## Exercise
Each entry must be restated exactly as it appears.

[Recorded data Boundary: Start]

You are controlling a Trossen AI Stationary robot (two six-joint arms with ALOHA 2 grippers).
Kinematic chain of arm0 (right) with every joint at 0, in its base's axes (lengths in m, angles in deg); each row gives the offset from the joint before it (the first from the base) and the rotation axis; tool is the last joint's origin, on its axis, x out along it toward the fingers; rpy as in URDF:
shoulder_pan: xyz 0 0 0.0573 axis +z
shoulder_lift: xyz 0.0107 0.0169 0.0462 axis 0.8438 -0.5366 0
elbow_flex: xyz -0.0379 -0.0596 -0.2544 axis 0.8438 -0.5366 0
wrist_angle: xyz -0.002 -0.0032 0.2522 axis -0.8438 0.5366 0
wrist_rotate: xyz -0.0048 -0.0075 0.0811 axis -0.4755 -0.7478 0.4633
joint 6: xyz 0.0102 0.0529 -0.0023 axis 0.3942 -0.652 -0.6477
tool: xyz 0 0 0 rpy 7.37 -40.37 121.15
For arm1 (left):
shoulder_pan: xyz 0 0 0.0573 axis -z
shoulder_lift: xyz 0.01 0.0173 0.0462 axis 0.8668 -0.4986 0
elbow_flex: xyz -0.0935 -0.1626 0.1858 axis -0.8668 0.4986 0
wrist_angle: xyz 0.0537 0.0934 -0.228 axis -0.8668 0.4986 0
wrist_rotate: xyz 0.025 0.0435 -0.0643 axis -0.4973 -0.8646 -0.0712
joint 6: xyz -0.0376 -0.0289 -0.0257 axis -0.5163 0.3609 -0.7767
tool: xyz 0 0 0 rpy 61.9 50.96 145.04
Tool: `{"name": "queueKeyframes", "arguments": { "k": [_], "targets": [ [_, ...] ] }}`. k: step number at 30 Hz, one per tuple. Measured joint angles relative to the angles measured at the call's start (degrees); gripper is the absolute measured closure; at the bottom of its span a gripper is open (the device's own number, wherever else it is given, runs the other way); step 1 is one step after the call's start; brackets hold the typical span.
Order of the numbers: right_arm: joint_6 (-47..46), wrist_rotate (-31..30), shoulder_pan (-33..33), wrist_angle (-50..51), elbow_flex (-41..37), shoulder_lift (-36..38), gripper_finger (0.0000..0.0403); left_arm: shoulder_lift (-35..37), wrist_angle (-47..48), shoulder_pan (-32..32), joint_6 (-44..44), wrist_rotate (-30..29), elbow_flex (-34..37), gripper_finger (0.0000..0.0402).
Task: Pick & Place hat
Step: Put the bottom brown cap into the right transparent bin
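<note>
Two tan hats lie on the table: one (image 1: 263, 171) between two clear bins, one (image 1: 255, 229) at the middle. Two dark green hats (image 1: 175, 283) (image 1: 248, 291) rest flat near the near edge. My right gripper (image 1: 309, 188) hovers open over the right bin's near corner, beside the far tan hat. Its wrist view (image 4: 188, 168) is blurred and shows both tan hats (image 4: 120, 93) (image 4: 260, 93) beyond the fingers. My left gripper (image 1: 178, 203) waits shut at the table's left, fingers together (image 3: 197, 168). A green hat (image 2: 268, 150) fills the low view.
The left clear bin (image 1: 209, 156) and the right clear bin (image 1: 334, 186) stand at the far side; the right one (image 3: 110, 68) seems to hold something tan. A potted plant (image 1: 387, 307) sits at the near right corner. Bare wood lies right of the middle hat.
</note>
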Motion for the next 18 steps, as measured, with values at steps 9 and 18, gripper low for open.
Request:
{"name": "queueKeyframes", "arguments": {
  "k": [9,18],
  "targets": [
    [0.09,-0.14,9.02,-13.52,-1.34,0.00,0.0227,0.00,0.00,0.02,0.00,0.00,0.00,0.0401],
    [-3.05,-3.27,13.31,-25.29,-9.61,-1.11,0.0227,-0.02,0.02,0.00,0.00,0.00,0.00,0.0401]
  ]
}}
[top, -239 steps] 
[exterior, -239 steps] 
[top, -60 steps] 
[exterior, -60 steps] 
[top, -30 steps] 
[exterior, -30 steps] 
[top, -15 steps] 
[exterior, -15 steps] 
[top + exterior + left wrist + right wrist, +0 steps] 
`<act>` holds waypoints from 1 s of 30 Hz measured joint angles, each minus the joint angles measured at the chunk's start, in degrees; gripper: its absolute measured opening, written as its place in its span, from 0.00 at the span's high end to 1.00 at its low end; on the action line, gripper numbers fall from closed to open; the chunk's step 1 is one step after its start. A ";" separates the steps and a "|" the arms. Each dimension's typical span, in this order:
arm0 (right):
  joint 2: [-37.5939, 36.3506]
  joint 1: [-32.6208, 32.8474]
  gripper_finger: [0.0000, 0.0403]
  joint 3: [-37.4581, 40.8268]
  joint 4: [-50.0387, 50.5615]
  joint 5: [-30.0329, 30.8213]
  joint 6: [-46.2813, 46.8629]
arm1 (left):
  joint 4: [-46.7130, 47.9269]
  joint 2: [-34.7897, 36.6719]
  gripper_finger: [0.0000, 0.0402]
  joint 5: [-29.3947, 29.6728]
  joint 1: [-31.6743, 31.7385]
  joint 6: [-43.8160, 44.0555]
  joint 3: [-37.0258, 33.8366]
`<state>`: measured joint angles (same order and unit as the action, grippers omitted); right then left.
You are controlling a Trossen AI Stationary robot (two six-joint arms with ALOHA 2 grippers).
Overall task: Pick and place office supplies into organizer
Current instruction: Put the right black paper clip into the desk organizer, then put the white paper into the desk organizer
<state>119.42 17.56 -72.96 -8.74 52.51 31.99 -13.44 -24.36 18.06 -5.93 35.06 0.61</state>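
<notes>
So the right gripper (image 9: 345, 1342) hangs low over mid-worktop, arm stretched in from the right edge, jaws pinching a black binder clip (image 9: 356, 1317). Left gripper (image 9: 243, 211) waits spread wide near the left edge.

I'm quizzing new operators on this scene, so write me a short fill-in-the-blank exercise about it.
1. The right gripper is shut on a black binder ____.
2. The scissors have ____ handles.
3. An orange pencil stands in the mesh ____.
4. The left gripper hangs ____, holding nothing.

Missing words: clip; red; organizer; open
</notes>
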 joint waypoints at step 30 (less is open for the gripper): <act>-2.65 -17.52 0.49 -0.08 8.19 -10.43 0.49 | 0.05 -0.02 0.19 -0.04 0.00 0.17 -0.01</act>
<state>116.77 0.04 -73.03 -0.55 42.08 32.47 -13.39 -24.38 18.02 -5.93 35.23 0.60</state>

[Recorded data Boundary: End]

## Problem solution
You are controlling a Trossen AI Stationary robot (two six-joint arms with ALOHA 2 grippers).
Kinematic chain of arm0 (right) with every joint at 0, in its base's axes (lengths in m, angles in deg); each row gives the offset from the joint before it (the first from the base) and the rotation axis; tool is the last joint's origin, on its axis, x out along it toward the fingers; rpy as in URDF:
shoulder_pan: xyz 0 0 0.0573 axis +z
shoulder_lift: xyz 0.0107 0.0169 0.0462 axis 0.8438 -0.5366 0
elbow_flex: xyz -0.0379 -0.0596 -0.2544 axis 0.8438 -0.5366 0
wrist_angle: xyz -0.002 -0.0032 0.2522 axis -0.8438 0.5366 0
wrist_rotate: xyz -0.0048 -0.0075 0.0811 axis -0.4755 -0.7478 0.4633
joint 6: xyz 0.0102 0.0529 -0.0023 axis 0.3942 -0.652 -0.6477
tool: xyz 0 0 0 rpy 7.37 -40.37 121.15
For arm1 (left):
shoulder_pan: xyz 0 0 0.0573 axis -z
shoulder_lift: xyz 0.01 0.0173 0.0462 axis 0.8668 -0.4986 0
elbow_flex: xyz -0.0935 -0.1626 0.1858 axis -0.8668 0.4986 0
wrist_angle: xyz 0.0537 0.0934 -0.228 axis -0.8668 0.4986 0
wrist_rotate: xyz 0.025 0.0435 -0.0643 axis -0.4973 -0.8646 -0.0712
joint 6: xyz -0.0376 -0.0289 -0.0257 axis -0.5163 0.3609 -0.7767
tool: xyz 0 0 0 rpy 61.9 50.96 145.04
Tool: `{"name": "queueKeyframes", "arguments": { "k": [_], "targets": [ [_, ...] ] }}`. k: step number at 30 Hz, one per tuple. Measured joint angles relative to the angles measured at the call's start (degrees); gripper is the absolute measured closure; at the bottom of its span a gripper is open (the device's own number, wherever else it is given, runs the other way); step 1 is one step after the call's start; brackets hold the typical span.
Order of the numbers: right_arm: joint_6 (-47..46), wrist_rotate (-31..30), shoulder_pan (-33..33), wrist_angle (-50..51), elbow_flex (-41..37), shoulder_lift (-36..38), gripper_finger (0.0000..0.0403); left_arm: shoulder_lift (-35..37), wrist_angle (-47..48), shoulder_pan (-32..32), joint_6 (-44..44), wrist_rotate (-30..29), elbow_flex (-34..37), gripper_finger (0.0000..0.0402).
Task: Pick & Place hat
Step: Put the bottom brown cap into the right transparent bin
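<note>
Two tan hats lie on the table: one (image 1: 263, 171) between two clear bins, one (image 1: 255, 229) at the middle. Two dark green hats (image 1: 175, 283) (image 1: 248, 291) rest flat near the near edge. My right gripper (image 1: 309, 188) hovers open over the right bin's near corner, beside the far tan hat. Its wrist view (image 4: 188, 168) is blurred and shows both tan hats (image 4: 120, 93) (image 4: 260, 93) beyond the fingers. My left gripper (image 1: 178, 203) waits shut at the table's left, fingers together (image 3: 197, 168). A green hat (image 2: 268, 150) fills the low view.
The left clear bin (image 1: 209, 156) and the right clear bin (image 1: 334, 186) stand at the far side; the right one (image 3: 110, 68) seems to hold something tan. A potted plant (image 1: 387, 307) sits at the near right corner. Bare wood lies right of the middle hat.
</note>
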Motion for the next 18 steps, as measured, with values at steps 9 and 18, gripper low for open.
Request:
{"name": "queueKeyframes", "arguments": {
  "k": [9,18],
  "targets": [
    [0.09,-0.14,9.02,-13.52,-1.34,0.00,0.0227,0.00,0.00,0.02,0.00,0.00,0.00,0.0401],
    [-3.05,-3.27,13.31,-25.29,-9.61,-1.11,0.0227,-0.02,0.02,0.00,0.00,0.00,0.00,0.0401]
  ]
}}
[top, -239 steps] 
[exterior, -239 steps] 
[top, -60 steps] 
[exterior, -60 steps] 
[top, -30 steps] 
[exterior, -30 steps] 
[top, -15 steps] 
[exterior, -15 steps] 
[top + exterior + left wrist + right wrist, +0 steps] 
`<act>` holds waypoints from 1 s of 30 Hz measured joint angles, each minus the joint angles measured at the chunk's start, in degrees; gripper: its absolute measured opening, written as its place in its span, from 0.00 at the span's high end to 1.00 at its low end; on the action line, gripper numbers fall from closed to open; the chunk's step 1 is one step after its start. A ";" separates the steps and a "|" the arms. Each dimension's typical span, in this order:
arm0 (right):
  joint 2: [-37.5939, 36.3506]
  joint 1: [-32.6208, 32.8474]
  gripper_finger: [0.0000, 0.0403]
  joint 3: [-37.4581, 40.8268]
  joint 4: [-50.0387, 50.5615]
  joint 5: [-30.0329, 30.8213]
  joint 6: [-46.2813, 46.8629]
arm1 (left):
  joint 4: [-46.7130, 47.9269]
  joint 2: [-34.7897, 36.6719]
  gripper_finger: [0.0000, 0.0402]
  joint 5: [-29.3947, 29.6728]
  joint 1: [-31.6743, 31.7385]
  joint 6: [-43.8160, 44.0555]
  joint 3: [-37.0258, 33.8366]
`<state>`: measured joint angles (same order and unit as the action, grippers omitted); right then left.
You are controlling a Trossen AI Stationary robot (two six-joint arms with ALOHA 2 grippers).
Overall task: Pick and place office supplies into organizer
Current instruction: Put the right black paper clip into the desk organizer, then put the white paper into the desk organizer
<state>119.42 17.56 -72.96 -8.74 52.51 31.99 -13.44 -24.36 18.06 -5.93 35.06 0.61</state>
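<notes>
So the right gripper (image 9: 345, 1342) hangs low over mid-worktop, arm stretched in from the right edge, jaws pinching a black binder clip (image 9: 356, 1317). Left gripper (image 9: 243, 211) waits spread wide near the left edge.

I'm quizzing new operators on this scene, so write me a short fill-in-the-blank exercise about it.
1. The right gripper is shut on a black binder ____.
2. The scissors have ____ handles.
3. An orange pencil stands in the mesh ____.
4. The left gripper hangs ____, holding nothing.

Missing words: clip; red; organizer; open
</notes>
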 joint waypoints at step 30 (less is open for the gripper): <act>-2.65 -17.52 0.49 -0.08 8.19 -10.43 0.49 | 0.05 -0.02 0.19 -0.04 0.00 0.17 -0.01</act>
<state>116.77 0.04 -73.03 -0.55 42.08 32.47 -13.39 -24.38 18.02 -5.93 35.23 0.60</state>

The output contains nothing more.